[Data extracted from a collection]
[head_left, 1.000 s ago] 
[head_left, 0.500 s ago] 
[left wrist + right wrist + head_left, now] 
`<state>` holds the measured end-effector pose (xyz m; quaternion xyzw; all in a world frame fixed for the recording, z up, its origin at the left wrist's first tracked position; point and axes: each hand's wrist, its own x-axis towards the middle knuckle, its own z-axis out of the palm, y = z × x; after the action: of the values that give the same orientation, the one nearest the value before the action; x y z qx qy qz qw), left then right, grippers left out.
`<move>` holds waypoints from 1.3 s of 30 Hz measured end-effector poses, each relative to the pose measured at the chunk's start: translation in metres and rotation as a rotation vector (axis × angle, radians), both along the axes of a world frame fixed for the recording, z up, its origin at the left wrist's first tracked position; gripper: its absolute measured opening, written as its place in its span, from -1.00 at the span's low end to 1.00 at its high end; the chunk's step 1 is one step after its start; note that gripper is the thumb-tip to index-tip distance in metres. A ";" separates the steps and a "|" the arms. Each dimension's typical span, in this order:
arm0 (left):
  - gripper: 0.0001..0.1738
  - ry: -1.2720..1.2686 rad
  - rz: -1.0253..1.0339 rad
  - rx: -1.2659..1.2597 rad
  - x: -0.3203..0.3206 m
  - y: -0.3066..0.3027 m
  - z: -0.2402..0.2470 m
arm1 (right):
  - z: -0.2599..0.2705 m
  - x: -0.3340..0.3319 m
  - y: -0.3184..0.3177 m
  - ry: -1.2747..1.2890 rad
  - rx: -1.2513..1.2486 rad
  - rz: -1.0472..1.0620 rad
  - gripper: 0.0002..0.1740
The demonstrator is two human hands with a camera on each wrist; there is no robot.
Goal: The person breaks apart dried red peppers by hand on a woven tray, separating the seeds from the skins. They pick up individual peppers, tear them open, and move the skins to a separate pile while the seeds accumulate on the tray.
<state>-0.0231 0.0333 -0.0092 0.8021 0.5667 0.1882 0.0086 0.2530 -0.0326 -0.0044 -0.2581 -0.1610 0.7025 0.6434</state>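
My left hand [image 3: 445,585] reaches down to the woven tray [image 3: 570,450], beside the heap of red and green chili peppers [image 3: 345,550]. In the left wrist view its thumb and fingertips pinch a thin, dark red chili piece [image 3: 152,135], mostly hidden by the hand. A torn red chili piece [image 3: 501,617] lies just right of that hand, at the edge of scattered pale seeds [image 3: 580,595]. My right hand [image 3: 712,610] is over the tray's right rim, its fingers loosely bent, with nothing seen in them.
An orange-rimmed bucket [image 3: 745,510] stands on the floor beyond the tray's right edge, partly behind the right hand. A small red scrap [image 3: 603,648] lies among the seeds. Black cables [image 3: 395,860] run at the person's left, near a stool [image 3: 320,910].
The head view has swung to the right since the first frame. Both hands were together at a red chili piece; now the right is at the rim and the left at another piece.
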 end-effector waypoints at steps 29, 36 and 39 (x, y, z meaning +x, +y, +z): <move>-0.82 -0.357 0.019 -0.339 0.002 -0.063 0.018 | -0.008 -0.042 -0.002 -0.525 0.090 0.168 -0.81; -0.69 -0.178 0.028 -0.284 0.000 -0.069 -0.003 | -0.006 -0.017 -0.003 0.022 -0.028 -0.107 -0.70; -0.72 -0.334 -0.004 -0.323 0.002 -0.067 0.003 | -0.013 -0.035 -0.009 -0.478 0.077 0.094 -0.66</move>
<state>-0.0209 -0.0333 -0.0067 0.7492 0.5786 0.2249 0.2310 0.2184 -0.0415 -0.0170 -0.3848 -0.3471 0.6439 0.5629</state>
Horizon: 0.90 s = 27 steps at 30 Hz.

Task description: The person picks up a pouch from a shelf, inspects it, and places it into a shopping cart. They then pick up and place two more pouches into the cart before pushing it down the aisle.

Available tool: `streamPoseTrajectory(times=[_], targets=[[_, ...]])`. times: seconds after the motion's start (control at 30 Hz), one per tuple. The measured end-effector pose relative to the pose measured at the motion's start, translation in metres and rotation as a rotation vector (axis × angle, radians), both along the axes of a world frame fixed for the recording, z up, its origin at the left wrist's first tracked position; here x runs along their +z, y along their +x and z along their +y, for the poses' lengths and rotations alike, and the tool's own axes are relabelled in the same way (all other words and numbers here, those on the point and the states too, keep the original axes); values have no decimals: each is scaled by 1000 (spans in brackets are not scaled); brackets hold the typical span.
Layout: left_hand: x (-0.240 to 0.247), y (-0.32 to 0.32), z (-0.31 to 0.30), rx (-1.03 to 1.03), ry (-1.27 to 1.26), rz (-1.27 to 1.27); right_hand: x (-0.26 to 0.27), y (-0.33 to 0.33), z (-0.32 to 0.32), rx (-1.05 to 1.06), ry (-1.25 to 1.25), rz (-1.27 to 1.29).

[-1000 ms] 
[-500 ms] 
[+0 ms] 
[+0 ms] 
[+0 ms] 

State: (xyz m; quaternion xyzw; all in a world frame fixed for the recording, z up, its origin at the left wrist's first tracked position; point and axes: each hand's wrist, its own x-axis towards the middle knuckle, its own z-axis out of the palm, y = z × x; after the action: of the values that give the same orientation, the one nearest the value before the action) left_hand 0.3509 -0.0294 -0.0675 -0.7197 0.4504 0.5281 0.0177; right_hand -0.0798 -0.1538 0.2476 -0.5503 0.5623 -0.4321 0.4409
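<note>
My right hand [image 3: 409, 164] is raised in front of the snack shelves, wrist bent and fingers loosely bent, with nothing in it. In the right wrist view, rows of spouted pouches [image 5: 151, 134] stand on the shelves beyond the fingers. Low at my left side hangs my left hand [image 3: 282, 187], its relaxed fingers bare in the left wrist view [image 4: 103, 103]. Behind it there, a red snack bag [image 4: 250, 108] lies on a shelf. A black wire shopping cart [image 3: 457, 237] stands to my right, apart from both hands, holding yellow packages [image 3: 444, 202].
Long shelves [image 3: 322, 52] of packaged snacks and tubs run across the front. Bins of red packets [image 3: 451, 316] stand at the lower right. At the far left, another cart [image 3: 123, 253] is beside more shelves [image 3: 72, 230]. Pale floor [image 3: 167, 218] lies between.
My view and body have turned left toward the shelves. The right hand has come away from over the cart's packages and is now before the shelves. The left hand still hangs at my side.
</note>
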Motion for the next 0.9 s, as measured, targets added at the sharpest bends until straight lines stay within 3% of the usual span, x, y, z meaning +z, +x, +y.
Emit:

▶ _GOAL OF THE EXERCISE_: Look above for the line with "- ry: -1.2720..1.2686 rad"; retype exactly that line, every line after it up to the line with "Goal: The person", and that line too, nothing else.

▶ _REPLY_:
  - ry: -1.2720..1.2686 rad
  - rz: -1.0253..1.0339 rad
  - rx: -1.2659..1.2597 rad
  - x: -0.3203..0.3206 m
  - y: -0.3066..0.3027 m
  - z: -0.2402..0.2470 m
arm1 (right):
  - z: -0.2599..0.2705 m
  - x: -0.3340..0.3319 m
  - y: -0.3184..0.3177 m
  - ry: -1.2747..1.2890 rad
  - rx: -1.2513..1.2486 rad
  - rz: -1.0472..1.0620 rad
  - gripper: 0.0002..0.1740
The demonstrator is two human hands with a camera on each wrist; there is no robot.
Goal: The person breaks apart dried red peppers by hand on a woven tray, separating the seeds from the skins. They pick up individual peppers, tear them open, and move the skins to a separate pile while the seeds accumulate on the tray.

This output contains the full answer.